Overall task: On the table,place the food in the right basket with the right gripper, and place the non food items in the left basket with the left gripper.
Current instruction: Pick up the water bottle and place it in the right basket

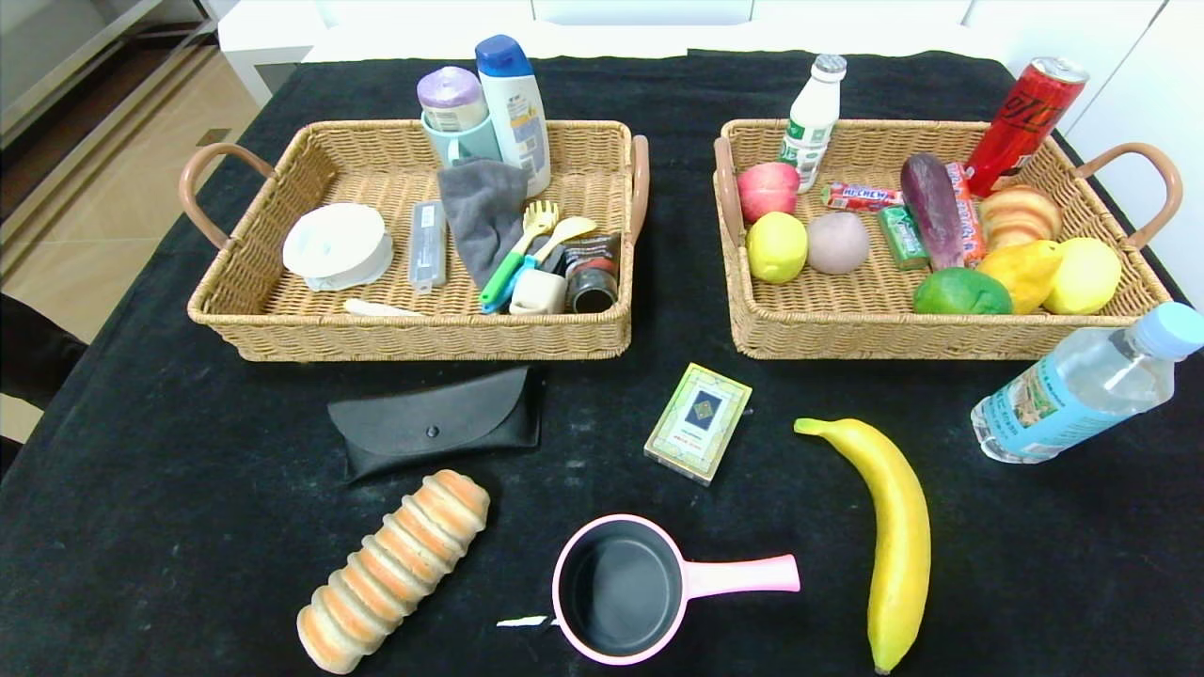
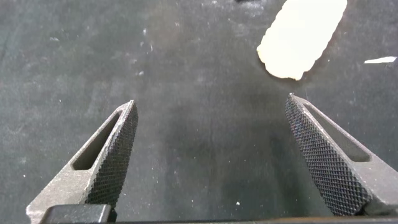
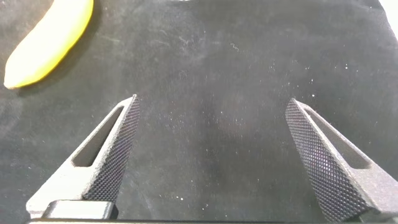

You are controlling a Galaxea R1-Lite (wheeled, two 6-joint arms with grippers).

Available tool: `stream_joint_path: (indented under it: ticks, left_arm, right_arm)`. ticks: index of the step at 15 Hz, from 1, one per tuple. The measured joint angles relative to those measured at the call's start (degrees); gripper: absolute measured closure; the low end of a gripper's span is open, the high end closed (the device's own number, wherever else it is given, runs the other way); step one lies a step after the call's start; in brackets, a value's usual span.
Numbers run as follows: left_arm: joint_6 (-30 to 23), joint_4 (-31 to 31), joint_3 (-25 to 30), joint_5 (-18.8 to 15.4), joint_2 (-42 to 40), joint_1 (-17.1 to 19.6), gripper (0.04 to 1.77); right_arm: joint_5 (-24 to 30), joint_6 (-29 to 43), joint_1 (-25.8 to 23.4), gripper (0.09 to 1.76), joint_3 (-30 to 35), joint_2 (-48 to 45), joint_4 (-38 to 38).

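Observation:
On the black table [image 1: 188,489] lie a black glasses case [image 1: 437,423], a green-and-cream card box [image 1: 698,421], a pink saucepan [image 1: 625,588], a striped bread roll [image 1: 395,569], a yellow banana [image 1: 889,536] and a water bottle [image 1: 1082,385]. Neither arm shows in the head view. My left gripper [image 2: 211,109] is open and empty over bare cloth, with the end of the bread roll [image 2: 301,34] beyond it. My right gripper [image 3: 211,106] is open and empty over bare cloth, with the end of the banana [image 3: 50,40] off to one side.
The left wicker basket [image 1: 414,334] holds household items: bottles, a cloth, a white container, utensils. The right wicker basket [image 1: 875,334] holds fruit, sweets, a bread roll, a drink bottle and a red can. A small white scrap [image 1: 522,621] lies by the saucepan.

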State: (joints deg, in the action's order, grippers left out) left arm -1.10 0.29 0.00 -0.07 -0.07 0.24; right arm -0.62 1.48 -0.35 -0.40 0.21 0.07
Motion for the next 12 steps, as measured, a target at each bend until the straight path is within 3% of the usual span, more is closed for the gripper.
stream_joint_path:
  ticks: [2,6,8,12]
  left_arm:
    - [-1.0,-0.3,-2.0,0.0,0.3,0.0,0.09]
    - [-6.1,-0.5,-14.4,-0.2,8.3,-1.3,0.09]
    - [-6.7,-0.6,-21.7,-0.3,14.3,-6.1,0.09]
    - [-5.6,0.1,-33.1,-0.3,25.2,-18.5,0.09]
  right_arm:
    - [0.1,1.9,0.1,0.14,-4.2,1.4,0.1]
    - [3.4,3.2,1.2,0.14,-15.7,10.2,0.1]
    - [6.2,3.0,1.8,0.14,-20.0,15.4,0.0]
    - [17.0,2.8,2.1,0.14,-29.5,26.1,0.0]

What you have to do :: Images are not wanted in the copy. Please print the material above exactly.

Task solution ::
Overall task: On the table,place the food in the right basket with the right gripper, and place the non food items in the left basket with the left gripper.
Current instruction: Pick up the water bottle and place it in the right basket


You are controlling a Galaxea R1-Lite (wheeled, two 6-joint arms with grippers).

Available tool: `stream_joint_path: (indented under it: ticks, left_arm, right_arm)`. ticks: index of the step at 15 Hz, from 1, one per tuple. The measured joint angles relative to those measured at the call's start (degrees); gripper: absolute measured closure; the low end of a gripper's span is open, the high end closed (the device's own number, wherever else it is given, runs the other way); step one lies a step after the call's start; in brackets, a value's usual span.
Numbers run as follows: left_arm: joint_6 (-30 to 23), joint_4 (-31 to 31), joint_3 (-25 to 30), joint_5 (-18.8 to 15.4), joint_2 (-42 to 40), joint_1 (-17.1 to 19.6), gripper (0.04 to 1.77); right_arm: joint_5 (-24 to 30), joint_6 (-29 to 43), joint_1 (-25.8 to 23.4), gripper (0.09 to 1.76), joint_3 (-30 to 35), joint_2 (-48 to 45), joint_4 (-38 to 38).

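Observation:
On the black table [image 1: 188,489] lie a black glasses case [image 1: 437,423], a green-and-cream card box [image 1: 698,421], a pink saucepan [image 1: 625,588], a striped bread roll [image 1: 395,569], a yellow banana [image 1: 889,536] and a water bottle [image 1: 1082,385]. Neither arm shows in the head view. My left gripper [image 2: 211,109] is open and empty over bare cloth, with the end of the bread roll [image 2: 301,34] beyond it. My right gripper [image 3: 211,106] is open and empty over bare cloth, with the end of the banana [image 3: 50,40] off to one side.
The left wicker basket [image 1: 414,334] holds household items: bottles, a cloth, a white container, utensils. The right wicker basket [image 1: 875,334] holds fruit, sweets, a bread roll, a drink bottle and a red can. A small white scrap [image 1: 522,621] lies by the saucepan.
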
State: (joints deg, in the action's order, grippers left out) left arm -1.10 0.29 0.00 -0.07 -0.07 0.24; right arm -0.62 1.48 -0.35 -0.40 0.21 0.07
Motion for the next 12 steps, as measured, a target at each bend until the straight path is within 3% of the usual span, more is closed for the gripper.
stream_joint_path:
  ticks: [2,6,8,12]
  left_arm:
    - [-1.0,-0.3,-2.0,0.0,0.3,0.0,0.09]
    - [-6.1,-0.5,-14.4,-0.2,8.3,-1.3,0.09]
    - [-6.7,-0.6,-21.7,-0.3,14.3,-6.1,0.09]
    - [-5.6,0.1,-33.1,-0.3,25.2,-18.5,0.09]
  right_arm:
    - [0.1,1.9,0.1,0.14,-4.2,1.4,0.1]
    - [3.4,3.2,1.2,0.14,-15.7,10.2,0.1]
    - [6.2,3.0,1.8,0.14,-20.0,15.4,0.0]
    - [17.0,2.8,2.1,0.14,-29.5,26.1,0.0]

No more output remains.